I think only one of the comments says that. Unfortunately, that means I had to read the comments...



> Russ -
> typical blame the motorist, i am a driver and if i saw a car with its indicater on turning towards the kwik fit i would have instinctivlely slowed down as it is obvious that the car is probably going to turn in, thus avoiding an accident, with two cars that is classed as intuitive driving thinking ahead to avoid an accident. if this cyclist did not notice this and continue to cycle in to the car, the car did not crash into him he crashed in to the car! he had plenty of time to avoid him or stop, just because he has a light and a red hat doesnt excuse him not looking for other motorists. car drivers are told to be more aware of stupid cyclists who ride badly. so why shouldnt they,


 
I couldn't be arsed to sign up to argue with him, but what a reality denying fool. If our biker had been driving a car (no matter how carefully) rather than riding a bike, there would almost certainly still have been a collision.


----------



## KneesUp (9 Jul 2014)

PL02 UDP does come up as a blue Golf, although of course it might not be this blue Golf - sometimes people copy plates off similar cars to avoid paying their own road tax.

The MOT on PL02 UDP expires on 19th July, so the 'going to Kwik Fit' story is plausible.


----------



## Rickshaw Phil (9 Jul 2014)

Custom24 said:


> I think only one of the comments says that. Unfortunately, that means I had to read the comments...


It says it in the last paragraph of the report:


BT News said:


> Police are now using the harrowing footage, which shows *a black Volkswagen with stolen number plates*, to investigate the incident, which took place on June 21 in Langley Park Road.


Agreed about the comments - there are some pretty nasty, not very bright people who comment on there.


----------



## Domestique (10 Jul 2014)

Shocking driving. Deserves prison.
Also is that only me but signalling just seems to have been forgotten these days.


----------



## GrasB (10 Jul 2014)

Domestique said:


> Shocking driving. Deserves prison.
> Also is that only me but signalling just seems to have been forgotten these days.


The driver did actually signal! The problem is for most people a signal doesn't mean "I intend to" it means "I doing this NOW". Oh and those Golfs have one of the worst indicators I've ever seen.


----------



## yello (10 Jul 2014)

or it means 'forgot to turn it off'!

Truth is it means only that the indicator bulb works.


----------



## AndyWilliams (12 Jul 2014)

Just up the road from me in Langley/Iver.

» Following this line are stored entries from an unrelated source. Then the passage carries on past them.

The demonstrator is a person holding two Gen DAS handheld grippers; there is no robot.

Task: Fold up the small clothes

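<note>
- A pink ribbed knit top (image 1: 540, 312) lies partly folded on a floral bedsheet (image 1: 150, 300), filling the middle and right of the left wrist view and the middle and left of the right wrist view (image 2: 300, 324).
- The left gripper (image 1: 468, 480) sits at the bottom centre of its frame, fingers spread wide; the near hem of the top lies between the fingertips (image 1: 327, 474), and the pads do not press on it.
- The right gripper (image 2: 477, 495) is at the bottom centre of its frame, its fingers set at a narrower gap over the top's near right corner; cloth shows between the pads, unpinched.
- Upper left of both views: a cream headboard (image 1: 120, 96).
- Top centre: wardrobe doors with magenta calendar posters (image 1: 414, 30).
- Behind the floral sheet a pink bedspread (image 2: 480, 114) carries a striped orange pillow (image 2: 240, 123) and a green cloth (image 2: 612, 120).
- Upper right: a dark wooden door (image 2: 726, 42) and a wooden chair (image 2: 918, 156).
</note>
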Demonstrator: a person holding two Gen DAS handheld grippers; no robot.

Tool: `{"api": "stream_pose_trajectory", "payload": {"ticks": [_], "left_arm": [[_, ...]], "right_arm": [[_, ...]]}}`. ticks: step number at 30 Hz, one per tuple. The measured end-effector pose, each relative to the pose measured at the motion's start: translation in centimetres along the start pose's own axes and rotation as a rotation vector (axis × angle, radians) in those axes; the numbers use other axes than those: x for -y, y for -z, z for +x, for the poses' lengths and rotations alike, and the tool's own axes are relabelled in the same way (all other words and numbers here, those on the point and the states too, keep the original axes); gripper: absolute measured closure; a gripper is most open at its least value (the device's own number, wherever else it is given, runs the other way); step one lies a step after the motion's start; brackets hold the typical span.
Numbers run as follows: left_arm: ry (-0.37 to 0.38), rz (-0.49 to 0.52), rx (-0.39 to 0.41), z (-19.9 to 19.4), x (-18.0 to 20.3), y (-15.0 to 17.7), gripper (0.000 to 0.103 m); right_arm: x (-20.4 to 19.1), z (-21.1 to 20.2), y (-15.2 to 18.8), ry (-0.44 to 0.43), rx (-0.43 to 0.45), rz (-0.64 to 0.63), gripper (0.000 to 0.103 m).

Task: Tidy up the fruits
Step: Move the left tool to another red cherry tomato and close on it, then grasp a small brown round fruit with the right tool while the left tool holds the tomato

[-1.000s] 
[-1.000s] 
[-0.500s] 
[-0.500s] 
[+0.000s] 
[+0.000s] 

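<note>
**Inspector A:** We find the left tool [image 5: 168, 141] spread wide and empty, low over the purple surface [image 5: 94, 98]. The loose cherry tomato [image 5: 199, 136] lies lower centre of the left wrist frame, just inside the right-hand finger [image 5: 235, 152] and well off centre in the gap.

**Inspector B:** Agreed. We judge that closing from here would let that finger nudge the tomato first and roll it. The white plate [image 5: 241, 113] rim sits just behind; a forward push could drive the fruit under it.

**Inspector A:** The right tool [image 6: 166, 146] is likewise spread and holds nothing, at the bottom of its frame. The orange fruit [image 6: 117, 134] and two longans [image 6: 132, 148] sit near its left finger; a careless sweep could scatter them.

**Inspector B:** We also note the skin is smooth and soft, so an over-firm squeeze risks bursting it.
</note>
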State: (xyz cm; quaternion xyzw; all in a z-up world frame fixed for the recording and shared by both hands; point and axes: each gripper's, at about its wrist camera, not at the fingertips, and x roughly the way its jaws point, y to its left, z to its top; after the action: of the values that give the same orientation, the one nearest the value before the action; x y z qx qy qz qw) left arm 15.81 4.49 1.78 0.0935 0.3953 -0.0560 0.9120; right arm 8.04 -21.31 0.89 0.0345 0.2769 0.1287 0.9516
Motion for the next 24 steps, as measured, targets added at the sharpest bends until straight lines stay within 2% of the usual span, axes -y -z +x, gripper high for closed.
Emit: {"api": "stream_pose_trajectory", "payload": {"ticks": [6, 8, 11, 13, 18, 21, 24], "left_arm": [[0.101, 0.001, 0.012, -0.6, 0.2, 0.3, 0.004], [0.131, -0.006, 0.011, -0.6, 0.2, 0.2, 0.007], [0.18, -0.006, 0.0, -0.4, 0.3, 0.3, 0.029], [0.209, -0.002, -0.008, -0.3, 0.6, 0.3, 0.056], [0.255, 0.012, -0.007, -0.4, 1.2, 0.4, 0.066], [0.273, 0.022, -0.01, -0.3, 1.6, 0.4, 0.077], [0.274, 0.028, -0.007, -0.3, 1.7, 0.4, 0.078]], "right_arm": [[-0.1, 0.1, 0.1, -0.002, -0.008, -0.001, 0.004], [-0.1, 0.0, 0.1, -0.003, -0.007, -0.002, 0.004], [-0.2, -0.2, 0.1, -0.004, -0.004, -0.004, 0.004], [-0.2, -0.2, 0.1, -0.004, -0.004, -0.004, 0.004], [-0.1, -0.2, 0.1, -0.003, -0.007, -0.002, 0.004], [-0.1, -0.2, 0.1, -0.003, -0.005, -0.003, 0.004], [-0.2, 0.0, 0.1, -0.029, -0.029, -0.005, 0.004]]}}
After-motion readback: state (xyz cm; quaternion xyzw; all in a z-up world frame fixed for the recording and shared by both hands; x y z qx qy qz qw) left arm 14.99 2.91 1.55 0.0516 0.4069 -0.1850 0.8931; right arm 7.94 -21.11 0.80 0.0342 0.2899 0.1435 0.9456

That T junction is a nightmare the best of times but this IMO was a case of the car driver not paying attention at all. 
This area is well known for criminals and false plates used for fill and runs, I have been chased down there a number of times by the caravan site people. Glad the guy is ok.


----------



## simon the viking (12 Jul 2014)

[QUOTE 3170651, member: 45"]On a Sunday morning stroll some time ago I noticed that the rear number plates had been removed from the cars on the drive of about ten houses in a row. You don't even need to clone plates these days.[/QUOTE]
I must make a set of plates a month for people who have had them nicked.......


----------



## GrasB (13 Jul 2014)

simon the viking said:


> I must make a set of plates a month for people who have had them nicked.......

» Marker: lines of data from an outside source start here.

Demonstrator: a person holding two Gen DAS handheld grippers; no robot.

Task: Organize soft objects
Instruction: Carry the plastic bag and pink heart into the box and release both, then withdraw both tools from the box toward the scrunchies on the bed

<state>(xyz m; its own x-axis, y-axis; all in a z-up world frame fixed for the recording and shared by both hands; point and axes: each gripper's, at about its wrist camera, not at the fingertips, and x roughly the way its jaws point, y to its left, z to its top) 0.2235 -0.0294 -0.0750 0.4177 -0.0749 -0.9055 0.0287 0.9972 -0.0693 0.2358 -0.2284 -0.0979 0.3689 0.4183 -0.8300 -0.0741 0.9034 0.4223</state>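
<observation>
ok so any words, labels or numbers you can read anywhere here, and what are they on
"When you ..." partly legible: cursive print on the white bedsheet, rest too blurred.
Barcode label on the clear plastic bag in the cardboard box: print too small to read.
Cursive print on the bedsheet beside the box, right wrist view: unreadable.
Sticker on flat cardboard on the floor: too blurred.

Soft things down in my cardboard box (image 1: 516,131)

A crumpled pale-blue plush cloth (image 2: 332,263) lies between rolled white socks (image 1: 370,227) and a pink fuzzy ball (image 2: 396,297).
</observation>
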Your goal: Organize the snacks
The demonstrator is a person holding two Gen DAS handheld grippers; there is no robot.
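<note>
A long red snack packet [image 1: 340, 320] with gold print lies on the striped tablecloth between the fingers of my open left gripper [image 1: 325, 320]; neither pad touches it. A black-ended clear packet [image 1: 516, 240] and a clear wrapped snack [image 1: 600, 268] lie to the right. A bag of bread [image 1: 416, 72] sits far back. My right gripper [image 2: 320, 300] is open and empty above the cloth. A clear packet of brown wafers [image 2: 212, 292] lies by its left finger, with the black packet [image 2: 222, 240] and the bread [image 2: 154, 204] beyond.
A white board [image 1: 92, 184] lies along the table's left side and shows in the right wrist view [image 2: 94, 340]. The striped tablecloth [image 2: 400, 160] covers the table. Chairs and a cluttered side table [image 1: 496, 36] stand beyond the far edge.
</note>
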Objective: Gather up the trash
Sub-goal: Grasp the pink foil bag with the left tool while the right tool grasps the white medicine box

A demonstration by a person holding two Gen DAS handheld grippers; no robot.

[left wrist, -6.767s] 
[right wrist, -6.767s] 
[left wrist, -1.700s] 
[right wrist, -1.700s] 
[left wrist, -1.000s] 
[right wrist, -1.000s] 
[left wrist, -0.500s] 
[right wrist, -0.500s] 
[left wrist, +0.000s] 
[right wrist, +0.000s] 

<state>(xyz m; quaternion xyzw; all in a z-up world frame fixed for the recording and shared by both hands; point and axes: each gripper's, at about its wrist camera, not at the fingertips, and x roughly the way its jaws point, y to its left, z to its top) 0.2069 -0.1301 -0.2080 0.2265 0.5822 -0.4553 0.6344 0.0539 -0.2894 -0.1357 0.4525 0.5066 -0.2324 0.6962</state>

This is one reason my cars have Vinyl plates, they're kind of hard to steel. The other reason is on the lotus I got fed up with replacing the front plate, on the rally car it's less of a problem but it still needed regular plate replacements due to shattered/damaged plates.


----------



## cyclist2014 (15 Jul 2014)

That is horrific. Poor cyclist


----------



## Nigelnaturist (15 Jul 2014)

The driver was trying to beat the cyclist, he had seen him, the reason I say this is the angle of the car will bring it quite close to where the kerb drops, not something you would do normally unless in a rush of some kind, I also think that he saw a cyclist and expected the rider to be slow, there is also plenty of clear space between the cyclist and the white car in front of the cyclist, it would take a complete numbty not to see the cyclist.

I wouldn't call fractures to cervical disc's minor, could be the carbon forks that shattered helped reduce injury in the incident.

I wish the rider well.
To the Police you must do something about this and incidents like it.


----------



## BSRU (5 Aug 2014)

Driver apparently arrested.
http://road.cc/content/news/125828-police-arrest-driver-after-buckinghamshire-hit-and-run


----------



## benb (5 Aug 2014)

Excellent, hope he gets a proper punishment.


----------



## benb (5 Aug 2014)

> The offences the arrest relates to are suspicion of causing serious injury by dangerous driving, driving while disqualified, being the driver of a vehicle which failed to stop after a road accident, being the driver of a vehicle involved in a road accident who failed to report that accident, using a motor vehicle on a road/public place without third party insurance and fraud by false representation



What a pillar of the community. (obviously yet to be proven)


----------



## deptfordmarmoset (5 Aug 2014)

benb said:


> What a pillar of the community. (obviously yet to be proven)


If he's already disqualified from driving and is prepared to drive with false plates and no insurance, what's to stop him doing it again while he's on bail?


----------



## CopperCyclist (5 Aug 2014)

deptfordmarmoset said:


> If he's already disqualified from driving and is prepared to drive with false plates and no insurance, what's to stop him doing it again while he's on bail?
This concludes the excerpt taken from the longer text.